Defendants removed the case to this District pursuant to diversity jurisdiction that
December, as Mr. Vargas is a citizen of Illinois and Defendants are both Indiana
citizens. R. 1. The case was assigned to this Court. Defendants thereafter answered
Count I. In so doing Lava conceded that it was Studzinski’s employer, and that it was
responsible for Studzinski’s conduct under a theory of vicarious liability. R. 9. But for
that same reason Defendants moved to dismiss Count II, arguing that a plaintiff
injured in a motor vehicle accident cannot maintain a separate cause of action against
the driver’s employer for negligent employment practices where the employer admits
responsibility under a theory of respondeat superior. R. 11 at 3 (citing Gant v. L.U.

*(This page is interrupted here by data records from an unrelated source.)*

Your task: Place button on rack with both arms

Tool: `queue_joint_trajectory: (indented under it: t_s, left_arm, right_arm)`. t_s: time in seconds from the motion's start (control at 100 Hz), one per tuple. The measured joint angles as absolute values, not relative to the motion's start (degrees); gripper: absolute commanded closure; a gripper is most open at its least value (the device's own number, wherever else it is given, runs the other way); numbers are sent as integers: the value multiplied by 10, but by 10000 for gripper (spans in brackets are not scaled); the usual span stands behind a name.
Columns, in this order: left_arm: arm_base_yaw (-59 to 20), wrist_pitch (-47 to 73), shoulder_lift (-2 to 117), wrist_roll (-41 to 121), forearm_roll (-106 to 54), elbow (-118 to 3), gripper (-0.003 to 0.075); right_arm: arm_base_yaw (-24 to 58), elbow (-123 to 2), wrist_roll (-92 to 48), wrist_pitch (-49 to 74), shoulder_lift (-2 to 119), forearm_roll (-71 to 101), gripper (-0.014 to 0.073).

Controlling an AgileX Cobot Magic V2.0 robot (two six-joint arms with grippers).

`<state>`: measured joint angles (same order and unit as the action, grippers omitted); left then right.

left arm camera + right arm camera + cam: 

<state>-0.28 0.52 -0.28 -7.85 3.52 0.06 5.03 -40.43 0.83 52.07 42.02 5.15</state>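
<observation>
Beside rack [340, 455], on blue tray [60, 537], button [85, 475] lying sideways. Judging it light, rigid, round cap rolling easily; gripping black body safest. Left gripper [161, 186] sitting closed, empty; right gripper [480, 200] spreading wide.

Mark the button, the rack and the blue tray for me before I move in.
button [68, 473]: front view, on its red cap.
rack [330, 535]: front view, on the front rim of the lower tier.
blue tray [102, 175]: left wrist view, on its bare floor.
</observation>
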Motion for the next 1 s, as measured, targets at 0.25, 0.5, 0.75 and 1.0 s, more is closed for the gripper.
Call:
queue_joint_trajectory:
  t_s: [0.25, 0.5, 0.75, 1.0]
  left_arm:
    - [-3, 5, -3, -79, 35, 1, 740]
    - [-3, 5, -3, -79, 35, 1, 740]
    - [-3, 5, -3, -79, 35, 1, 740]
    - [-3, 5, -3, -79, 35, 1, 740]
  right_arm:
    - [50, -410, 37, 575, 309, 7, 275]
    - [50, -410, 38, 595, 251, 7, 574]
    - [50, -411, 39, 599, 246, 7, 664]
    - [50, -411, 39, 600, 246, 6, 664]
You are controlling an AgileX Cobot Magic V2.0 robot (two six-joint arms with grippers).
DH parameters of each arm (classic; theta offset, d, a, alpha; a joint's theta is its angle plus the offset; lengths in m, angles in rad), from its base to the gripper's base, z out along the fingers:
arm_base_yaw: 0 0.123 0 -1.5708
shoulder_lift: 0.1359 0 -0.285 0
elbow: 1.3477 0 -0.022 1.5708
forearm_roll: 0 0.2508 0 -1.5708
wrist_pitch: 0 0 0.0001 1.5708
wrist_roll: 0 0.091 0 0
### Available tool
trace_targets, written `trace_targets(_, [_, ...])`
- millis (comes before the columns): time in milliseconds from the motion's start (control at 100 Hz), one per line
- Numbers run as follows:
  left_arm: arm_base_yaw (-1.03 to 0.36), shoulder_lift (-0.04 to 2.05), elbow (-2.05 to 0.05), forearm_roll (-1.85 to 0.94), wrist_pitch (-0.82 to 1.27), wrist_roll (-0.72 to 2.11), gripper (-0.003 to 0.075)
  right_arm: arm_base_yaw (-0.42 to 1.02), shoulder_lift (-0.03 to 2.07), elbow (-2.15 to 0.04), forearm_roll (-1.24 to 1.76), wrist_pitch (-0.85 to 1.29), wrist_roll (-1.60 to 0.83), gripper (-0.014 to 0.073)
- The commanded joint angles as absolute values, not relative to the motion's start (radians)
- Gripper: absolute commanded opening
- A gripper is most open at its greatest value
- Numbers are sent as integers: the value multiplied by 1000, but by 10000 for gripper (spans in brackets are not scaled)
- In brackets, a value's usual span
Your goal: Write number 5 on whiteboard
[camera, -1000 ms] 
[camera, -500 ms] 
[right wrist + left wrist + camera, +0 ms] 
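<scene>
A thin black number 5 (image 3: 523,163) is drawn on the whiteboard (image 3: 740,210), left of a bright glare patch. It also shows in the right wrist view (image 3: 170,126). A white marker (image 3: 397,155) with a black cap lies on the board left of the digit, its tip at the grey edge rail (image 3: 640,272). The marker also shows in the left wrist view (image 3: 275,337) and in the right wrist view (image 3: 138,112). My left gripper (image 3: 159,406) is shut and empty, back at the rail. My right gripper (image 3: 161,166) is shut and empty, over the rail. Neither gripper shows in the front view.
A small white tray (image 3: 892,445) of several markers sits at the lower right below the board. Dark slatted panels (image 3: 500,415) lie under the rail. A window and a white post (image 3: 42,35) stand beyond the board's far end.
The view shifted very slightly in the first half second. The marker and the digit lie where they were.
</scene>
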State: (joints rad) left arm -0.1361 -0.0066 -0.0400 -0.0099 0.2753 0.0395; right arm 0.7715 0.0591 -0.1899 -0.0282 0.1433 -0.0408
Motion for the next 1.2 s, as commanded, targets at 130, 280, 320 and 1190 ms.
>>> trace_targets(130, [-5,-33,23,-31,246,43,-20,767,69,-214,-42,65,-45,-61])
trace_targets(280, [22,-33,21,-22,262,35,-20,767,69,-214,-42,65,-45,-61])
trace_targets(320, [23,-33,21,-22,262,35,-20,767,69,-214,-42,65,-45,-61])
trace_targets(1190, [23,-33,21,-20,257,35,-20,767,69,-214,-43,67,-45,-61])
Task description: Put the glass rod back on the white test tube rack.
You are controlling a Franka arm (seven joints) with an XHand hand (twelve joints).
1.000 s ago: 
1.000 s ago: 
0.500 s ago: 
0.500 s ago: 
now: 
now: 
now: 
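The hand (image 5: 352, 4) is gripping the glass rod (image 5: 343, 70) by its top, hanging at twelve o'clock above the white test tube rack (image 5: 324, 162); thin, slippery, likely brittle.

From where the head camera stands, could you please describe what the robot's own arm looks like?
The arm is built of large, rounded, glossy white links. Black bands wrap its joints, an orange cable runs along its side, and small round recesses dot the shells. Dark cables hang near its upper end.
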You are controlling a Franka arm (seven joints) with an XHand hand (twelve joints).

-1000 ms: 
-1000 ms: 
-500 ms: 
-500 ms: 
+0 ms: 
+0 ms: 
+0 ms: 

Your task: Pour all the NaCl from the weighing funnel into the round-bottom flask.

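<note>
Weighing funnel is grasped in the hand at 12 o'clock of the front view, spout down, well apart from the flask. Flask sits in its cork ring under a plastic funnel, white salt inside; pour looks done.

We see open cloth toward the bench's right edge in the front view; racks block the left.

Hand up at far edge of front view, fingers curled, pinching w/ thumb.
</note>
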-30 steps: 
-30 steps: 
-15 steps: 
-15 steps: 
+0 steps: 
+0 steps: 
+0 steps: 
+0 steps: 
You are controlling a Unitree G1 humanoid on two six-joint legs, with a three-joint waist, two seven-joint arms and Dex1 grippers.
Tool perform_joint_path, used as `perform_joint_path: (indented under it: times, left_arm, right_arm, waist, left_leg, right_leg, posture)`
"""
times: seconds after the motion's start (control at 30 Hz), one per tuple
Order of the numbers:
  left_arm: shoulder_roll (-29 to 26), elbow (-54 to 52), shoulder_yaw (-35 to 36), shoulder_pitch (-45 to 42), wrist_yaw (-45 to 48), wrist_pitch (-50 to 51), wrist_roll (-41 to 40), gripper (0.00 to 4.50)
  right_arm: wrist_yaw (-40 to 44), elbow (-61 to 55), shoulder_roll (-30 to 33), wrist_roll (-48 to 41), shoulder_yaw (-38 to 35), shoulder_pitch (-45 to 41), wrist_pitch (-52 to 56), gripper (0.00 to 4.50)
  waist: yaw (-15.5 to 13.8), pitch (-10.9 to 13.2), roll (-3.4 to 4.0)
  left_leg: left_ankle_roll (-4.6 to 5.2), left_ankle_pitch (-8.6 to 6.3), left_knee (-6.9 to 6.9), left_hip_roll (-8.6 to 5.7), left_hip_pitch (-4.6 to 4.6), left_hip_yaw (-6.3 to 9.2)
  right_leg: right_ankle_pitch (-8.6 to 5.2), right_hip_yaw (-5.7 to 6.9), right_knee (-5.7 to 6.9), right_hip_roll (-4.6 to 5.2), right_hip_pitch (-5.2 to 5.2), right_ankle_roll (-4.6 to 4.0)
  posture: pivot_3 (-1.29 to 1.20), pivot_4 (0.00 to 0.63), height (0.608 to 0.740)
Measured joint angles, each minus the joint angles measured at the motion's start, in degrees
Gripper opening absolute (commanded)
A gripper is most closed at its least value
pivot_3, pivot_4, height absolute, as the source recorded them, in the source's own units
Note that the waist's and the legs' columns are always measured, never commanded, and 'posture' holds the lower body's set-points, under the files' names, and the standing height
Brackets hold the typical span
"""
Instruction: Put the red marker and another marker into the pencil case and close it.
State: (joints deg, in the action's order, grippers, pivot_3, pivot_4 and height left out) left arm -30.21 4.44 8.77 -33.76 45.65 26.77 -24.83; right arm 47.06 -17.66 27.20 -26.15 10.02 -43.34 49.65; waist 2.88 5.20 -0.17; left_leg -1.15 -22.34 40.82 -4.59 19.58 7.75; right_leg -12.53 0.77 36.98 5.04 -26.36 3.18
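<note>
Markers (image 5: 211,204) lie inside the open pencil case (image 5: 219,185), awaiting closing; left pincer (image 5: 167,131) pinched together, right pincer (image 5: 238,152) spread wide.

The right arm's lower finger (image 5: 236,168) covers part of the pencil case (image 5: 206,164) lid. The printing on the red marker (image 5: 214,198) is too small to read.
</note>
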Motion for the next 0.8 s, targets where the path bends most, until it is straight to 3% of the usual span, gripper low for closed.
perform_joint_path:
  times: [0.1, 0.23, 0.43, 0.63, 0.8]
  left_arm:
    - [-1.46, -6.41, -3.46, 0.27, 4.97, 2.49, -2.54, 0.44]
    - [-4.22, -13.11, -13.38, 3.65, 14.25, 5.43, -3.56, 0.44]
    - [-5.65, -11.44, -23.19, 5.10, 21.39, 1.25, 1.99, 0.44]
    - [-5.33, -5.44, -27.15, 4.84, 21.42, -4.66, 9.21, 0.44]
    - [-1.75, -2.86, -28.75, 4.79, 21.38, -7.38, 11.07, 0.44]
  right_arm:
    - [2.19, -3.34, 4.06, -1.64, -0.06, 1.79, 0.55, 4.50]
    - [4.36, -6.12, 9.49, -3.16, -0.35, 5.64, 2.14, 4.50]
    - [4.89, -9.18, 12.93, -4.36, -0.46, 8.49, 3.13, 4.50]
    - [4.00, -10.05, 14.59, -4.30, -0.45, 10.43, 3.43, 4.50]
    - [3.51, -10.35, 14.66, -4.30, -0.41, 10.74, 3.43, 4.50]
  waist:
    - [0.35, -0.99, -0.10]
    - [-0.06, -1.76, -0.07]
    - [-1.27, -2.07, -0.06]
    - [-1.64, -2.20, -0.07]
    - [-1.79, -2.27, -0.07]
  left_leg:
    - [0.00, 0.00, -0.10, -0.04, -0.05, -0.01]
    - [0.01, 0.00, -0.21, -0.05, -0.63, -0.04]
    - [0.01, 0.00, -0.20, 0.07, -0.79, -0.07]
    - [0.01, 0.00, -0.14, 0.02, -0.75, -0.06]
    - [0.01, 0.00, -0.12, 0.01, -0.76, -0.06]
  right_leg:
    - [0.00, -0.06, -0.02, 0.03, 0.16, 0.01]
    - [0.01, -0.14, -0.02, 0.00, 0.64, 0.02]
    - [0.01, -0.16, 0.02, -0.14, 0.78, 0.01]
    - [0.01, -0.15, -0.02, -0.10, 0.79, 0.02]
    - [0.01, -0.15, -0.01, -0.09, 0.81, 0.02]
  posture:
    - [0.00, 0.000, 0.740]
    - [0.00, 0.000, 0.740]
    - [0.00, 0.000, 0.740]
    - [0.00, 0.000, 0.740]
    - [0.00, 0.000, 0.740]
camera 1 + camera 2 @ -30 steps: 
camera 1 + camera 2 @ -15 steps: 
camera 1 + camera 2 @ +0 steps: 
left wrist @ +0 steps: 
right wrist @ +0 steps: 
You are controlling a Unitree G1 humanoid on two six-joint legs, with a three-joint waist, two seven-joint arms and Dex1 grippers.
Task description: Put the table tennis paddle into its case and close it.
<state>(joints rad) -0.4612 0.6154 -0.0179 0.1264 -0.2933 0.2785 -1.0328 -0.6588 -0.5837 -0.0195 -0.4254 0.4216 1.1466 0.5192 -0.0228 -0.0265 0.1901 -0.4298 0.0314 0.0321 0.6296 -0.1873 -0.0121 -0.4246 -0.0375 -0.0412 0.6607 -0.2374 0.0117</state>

Transport, Inc., 770 N.E. 2d 1155, 1159 (Ill. App. Ct. 2002)). Mr. Vargas thereafter
voluntarily dismissed Count II.
Now, after learning in discovery that Studzinski was “driving for his company
[77 Transport] at the time of the crash,” Mr. Vargas seeks to amend his complaint to
join 77 Transport as a defendant. R. 34. Defendants oppose the amendment, arguing
that fraudulent joinder precludes it, because adding 77 Transport would destroy
diversity without a basis for liability. R. 39. Defendants submitted with their brief an
independent contractor agreement between Lava, as carrier, and 77 Transport, as
contractor (the “Agreement”). R. 39, Ex. A. That Agreement—which is signed by
Studzinski in his capacity as 77 Transport’s president—generally obligates 77
Transport to provide professional truck driving services through its drivers in
exchange for compensation. Id.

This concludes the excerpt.